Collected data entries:

┄┄┄┄┄┄

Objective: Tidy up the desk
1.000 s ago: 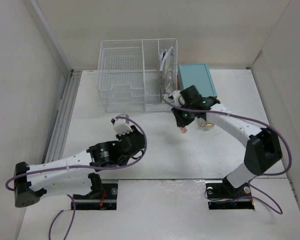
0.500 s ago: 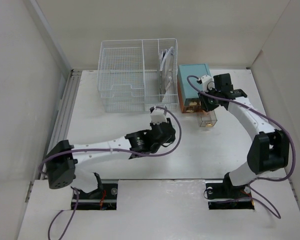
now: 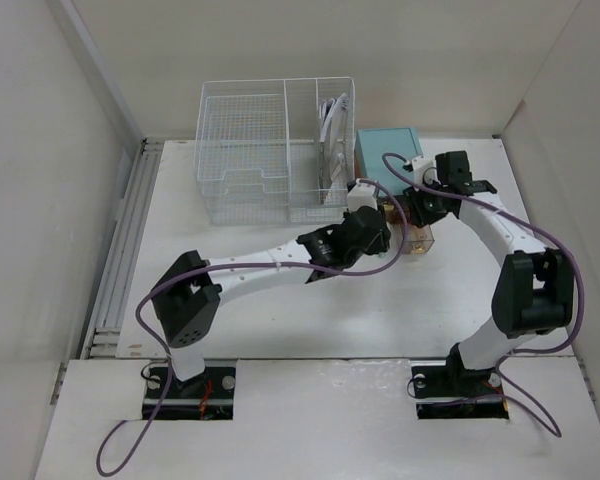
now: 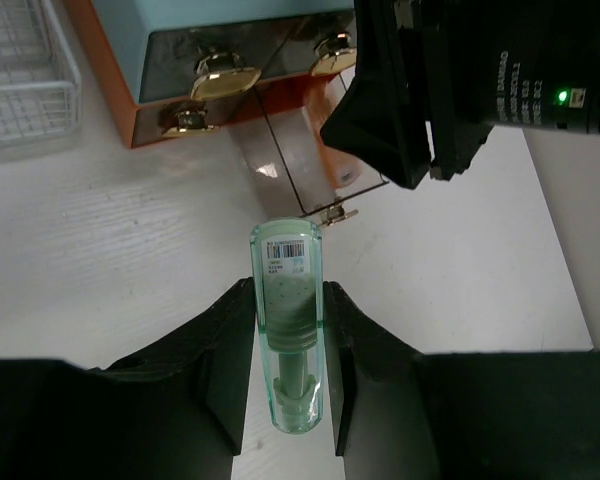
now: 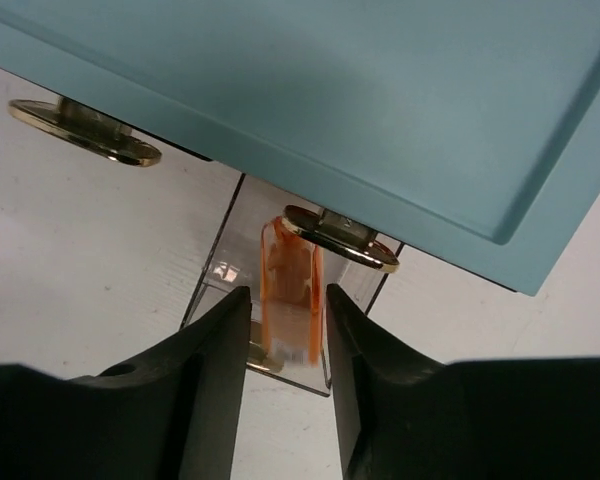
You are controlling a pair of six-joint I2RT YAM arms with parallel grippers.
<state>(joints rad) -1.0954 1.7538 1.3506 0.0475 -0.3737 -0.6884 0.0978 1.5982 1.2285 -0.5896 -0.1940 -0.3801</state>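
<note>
My left gripper (image 4: 287, 290) is shut on a clear green tube (image 4: 288, 330) with a barcode label, held just above the white desk (image 3: 310, 320). It points at the pulled-out clear drawer (image 4: 290, 165) of the teal drawer box (image 3: 390, 155). My right gripper (image 5: 288, 295) hangs over that drawer (image 5: 220, 270), jaws open. A clear orange tube (image 5: 290, 270) shows below and between the jaws, inside the drawer, with a gap on each side. In the top view the left gripper (image 3: 383, 233) and right gripper (image 3: 417, 212) are close together at the drawer (image 3: 418, 242).
A white wire basket (image 3: 275, 150) stands behind and left of the box, with white items in its right compartment. Gold knobs (image 4: 223, 80) line the box front. A ribbed rail (image 3: 120, 250) runs along the left edge. The right gripper's body (image 4: 450, 80) crowds the left wrist's upper right.
The left arm has stretched forward and right to the drawer with the green tube. The right gripper moved from mid-desk to over the drawer, and its jaws widened off the orange tube.
</note>
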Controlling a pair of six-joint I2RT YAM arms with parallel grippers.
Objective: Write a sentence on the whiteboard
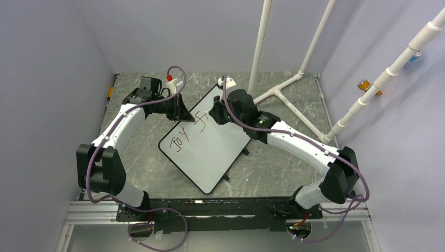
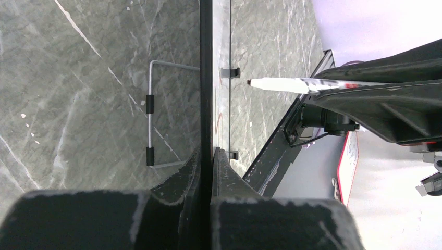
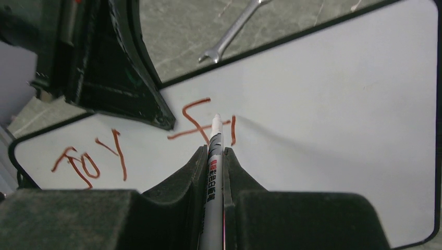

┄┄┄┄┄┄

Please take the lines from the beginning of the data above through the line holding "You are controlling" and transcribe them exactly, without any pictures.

*Exercise result*
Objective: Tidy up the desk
1.000 s ago: 
0.500 s ago: 
now: 
now: 
now: 
You are controlling a pair of six-joint I2RT YAM arms with parallel grippers.

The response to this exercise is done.